Excessive matter/effective energies: tracing the contours of a wind energy experiment in Scotland
(The James Hutton Institute)
Paper short abstract:
This paper considers how notions of efficiency and excess figure in energy generation practices on a Scottish peninsula that has conducted a 40-year-long experiment with off-grid micro-wind turbines.
Paper long abstract:
This paper considers how notions of efficiency and excess figure in energy generation practices on a Scottish peninsula that has conducted a 40-year long experiment with off-grid micro-wind turbines.

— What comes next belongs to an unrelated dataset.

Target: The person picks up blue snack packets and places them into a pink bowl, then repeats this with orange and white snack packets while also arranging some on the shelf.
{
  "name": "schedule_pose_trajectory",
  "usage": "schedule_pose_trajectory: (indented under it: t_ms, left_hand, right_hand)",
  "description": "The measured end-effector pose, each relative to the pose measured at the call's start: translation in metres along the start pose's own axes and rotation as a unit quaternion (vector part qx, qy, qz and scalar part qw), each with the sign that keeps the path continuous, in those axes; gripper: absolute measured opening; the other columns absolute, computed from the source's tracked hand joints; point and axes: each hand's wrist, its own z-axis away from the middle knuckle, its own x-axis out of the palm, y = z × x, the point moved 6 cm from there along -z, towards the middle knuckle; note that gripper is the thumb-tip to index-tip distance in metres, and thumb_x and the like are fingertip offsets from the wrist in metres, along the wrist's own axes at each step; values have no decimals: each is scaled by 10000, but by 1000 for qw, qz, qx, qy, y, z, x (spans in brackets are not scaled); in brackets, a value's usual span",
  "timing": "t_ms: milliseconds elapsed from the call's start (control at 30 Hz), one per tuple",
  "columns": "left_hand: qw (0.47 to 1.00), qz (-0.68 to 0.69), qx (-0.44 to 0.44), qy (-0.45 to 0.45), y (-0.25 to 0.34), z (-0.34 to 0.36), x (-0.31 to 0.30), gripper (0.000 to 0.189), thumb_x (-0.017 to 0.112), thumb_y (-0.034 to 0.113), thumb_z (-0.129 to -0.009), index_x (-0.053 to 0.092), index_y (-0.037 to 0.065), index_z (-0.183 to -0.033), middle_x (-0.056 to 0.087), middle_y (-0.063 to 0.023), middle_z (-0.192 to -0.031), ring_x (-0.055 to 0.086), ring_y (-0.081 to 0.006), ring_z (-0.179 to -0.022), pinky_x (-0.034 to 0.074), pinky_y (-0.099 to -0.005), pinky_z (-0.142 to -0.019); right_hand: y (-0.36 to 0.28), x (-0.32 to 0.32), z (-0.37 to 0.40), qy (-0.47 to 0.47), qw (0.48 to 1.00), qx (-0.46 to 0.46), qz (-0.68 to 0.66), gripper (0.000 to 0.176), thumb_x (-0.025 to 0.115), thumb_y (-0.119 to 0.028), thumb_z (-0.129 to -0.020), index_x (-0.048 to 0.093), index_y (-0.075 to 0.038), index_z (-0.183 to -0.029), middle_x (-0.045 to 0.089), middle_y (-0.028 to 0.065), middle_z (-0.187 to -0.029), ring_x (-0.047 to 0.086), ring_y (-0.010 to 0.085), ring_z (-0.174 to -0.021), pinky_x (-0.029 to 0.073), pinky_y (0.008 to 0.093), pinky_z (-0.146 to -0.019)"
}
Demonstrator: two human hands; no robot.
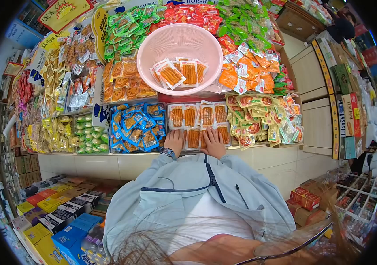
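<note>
A shallow tray (169,115) in front of me holds rows of clear snack packets (206,115) with orange-brown sticks inside. At its near left corner lies my left hand (174,141), fingers stretched forward over the packets; a dark watch (168,153) is on that wrist. My right hand (214,143) rests with fingers spread on the near right packets. Neither hand visibly grips anything, though parts of the packets under them are hidden. Beyond the tray, a pink plastic basket (180,32) sits on the goods and contains several similar packets (190,72).
Blue snack packets (137,127) fill the neighbouring bin on the left, and cream-coloured packets (252,115) lie to the right. Green packets (129,26) and orange packets (246,70) are farther back. Stacked cartons (71,236) stand on the floor at lower left.
</note>
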Motion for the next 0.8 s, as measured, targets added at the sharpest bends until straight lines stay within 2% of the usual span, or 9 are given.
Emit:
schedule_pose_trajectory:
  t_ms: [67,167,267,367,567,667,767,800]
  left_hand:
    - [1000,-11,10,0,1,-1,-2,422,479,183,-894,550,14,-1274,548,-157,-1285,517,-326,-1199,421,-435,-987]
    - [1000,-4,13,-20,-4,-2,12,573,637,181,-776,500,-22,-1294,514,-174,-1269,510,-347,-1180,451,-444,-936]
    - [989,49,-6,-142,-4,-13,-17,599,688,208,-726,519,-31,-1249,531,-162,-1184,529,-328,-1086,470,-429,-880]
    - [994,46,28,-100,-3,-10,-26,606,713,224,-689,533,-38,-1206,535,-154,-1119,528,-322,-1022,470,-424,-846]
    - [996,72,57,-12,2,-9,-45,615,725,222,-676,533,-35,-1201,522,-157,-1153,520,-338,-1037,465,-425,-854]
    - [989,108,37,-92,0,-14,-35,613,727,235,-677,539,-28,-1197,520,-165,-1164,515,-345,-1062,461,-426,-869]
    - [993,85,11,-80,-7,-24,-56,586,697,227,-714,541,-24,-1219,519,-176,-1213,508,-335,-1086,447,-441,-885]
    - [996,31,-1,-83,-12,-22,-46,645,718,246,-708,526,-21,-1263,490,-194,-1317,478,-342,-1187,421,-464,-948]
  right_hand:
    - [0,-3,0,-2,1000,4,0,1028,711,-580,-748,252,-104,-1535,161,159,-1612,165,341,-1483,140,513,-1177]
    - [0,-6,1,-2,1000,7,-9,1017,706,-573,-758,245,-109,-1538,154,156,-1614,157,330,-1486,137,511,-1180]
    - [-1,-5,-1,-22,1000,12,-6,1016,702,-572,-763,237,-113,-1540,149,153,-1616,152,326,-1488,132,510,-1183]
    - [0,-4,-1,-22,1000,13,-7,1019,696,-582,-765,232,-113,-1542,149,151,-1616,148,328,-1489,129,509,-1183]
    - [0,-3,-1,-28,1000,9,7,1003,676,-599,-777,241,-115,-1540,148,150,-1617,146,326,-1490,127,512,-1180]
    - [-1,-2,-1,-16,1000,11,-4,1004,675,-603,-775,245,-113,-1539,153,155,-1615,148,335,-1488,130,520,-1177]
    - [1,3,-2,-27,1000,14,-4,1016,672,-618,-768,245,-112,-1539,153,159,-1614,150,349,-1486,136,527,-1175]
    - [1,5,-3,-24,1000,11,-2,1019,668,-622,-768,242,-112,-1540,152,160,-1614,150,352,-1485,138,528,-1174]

In the absence of grid electricity, Scoraig's 80 inhabitants rely largely on the handcrafted turbines - designed, built and continually developed in situ largely by one highly skilled resident - to supply their energy needs. I focus both on residents' practical engagements with Scoraig's energy technologies and on the aesthetics of scrap that has accompanied their emergence. The turbines evolved through the creative use of salvaged materials; jeep dynamos were repurposed as motors and telegraph poles as turbine towers. The rusting remains of machinery, blades and other objects continue to pepper Scoraig's gardens and stony beaches; artfully propped up on walls and rocks, they appear to wait even as they decay, not quite abandoned, evoking this sense that objects carry potentials exceeding their original uses. The paper explores the co-dependencies between this striking 'excess' of matter and locals' aspirations towards cultivating more 'efficient' alignments between different forms of energy, as they discipline their everyday bodily practices in line with the potentials of wind and sun. I argue that moves towards efficiency generated particular forms of excess in Scoraig, and reclaim the sense of 'efficient' as that which is 'productive of effects' in order to evoke Scoraigers' understanding that they live as they do in order to produce, make visible and bear witness to their multiple impacts upon and entanglements with the world.